About this exercise
In the listing that follows, give every line again exactly and omit the pictures.

*** Opening of Supplied information ***

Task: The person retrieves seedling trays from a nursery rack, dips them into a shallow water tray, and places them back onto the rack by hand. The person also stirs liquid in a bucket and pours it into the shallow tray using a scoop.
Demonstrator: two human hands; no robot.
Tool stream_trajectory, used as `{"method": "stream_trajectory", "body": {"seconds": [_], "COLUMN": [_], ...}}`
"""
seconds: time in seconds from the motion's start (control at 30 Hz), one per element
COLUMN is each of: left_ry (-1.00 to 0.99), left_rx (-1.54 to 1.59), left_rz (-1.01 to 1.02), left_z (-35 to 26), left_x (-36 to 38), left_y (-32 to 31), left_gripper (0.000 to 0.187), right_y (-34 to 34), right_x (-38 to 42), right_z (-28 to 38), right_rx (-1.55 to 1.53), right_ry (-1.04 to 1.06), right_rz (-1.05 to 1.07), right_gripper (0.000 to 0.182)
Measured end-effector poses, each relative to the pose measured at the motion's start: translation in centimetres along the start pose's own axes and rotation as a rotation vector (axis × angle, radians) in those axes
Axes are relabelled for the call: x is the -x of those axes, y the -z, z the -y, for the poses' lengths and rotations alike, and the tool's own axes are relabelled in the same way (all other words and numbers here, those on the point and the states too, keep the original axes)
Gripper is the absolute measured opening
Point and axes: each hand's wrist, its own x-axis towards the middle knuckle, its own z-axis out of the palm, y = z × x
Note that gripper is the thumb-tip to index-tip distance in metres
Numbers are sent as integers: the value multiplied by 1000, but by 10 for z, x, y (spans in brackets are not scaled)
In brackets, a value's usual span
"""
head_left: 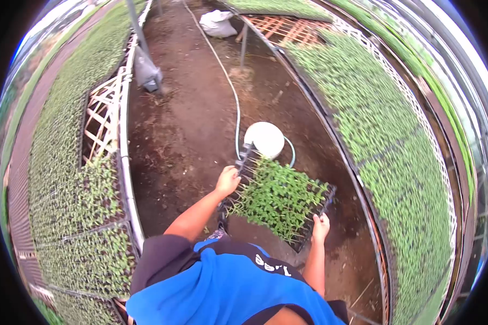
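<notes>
A black seedling tray [329, 196] full of leafy green seedlings [282, 192] is held out in front of my body, above the dirt path. My left hand [229, 180] is closed on the tray's left edge. On the opposite side, my right hand [320, 227] grips the right edge near the front corner. The tray sits at an angle in the view, and its plants hide most of its top. Fingers under the rim are hidden on both sides.
Long benches of seedling trays [92, 200] [396, 179] line both sides of the dirt path [179, 108]. Just beyond the tray stands a white round container [264, 140], beside a hose [222, 67] along the ground. Bags [146, 70] [218, 24] are farther off.
</notes>
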Motion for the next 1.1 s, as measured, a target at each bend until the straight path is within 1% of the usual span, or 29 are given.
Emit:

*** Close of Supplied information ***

Task result
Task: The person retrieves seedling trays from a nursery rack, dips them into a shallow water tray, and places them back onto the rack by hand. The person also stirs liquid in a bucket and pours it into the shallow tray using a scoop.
Demonstrator: two human hands; no robot.
Tool stream_trajectory, used as `{"method": "stream_trajectory", "body": {"seconds": [_], "COLUMN": [_], ...}}`
"""
seconds: time in seconds from the motion's start (control at 30 Hz), one per element
COLUMN is each of: left_ry (-1.00 to 0.99), left_rx (-1.54 to 1.59), left_rz (-1.01 to 1.02), left_z (-35 to 26), left_x (-36 to 38), left_y (-32 to 31), left_gripper (0.000 to 0.187), right_y (-34 to 34), right_x (-38 to 42), right_z (-28 to 38), right_rx (-1.55 to 1.53), right_ry (-1.04 to 1.06), right_rz (-1.05 to 1.07), right_gripper (0.000 to 0.182)
Measured end-effector poses, each relative to the pose measured at the motion's start: translation in centimetres along the start pose's own axes and rotation as a rotation vector (axis × angle, radians) in those axes
Axes are relabelled for the call: x is the -x of those axes, y the -z, z the -y, for the poses' lengths and rotations alike, and the tool's own axes are relabelled in the same way (all other words and numbers here, those on the point and the states too, keep the original axes)
Gripper is the absolute measured opening
Point and axes: each hand's wrist, its own x-axis towards the middle knuckle, its own z-axis out of the palm, y = z × x
Note that gripper is the thumb-tip to index-tip distance in metres
Numbers are sent as integers: the value multiplied by 1000, but by 10 for z, x, y (spans in brackets are not scaled)
In brackets, a value's usual span
"""
head_left: 
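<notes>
A black seedling tray [329, 196] full of leafy green seedlings [282, 192] is held out in front of my body, above the dirt path. My left hand [229, 180] is closed on the tray's left edge. On the opposite side, my right hand [320, 227] grips the right edge near the front corner. The tray sits at an angle in the view, and its plants hide most of its top. Fingers under the rim are hidden on both sides.
Long benches of seedling trays [92, 200] [396, 179] line both sides of the dirt path [179, 108]. Just beyond the tray stands a white round container [264, 140], beside a hose [222, 67] along the ground. Bags [146, 70] [218, 24] are farther off.
</notes>
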Motion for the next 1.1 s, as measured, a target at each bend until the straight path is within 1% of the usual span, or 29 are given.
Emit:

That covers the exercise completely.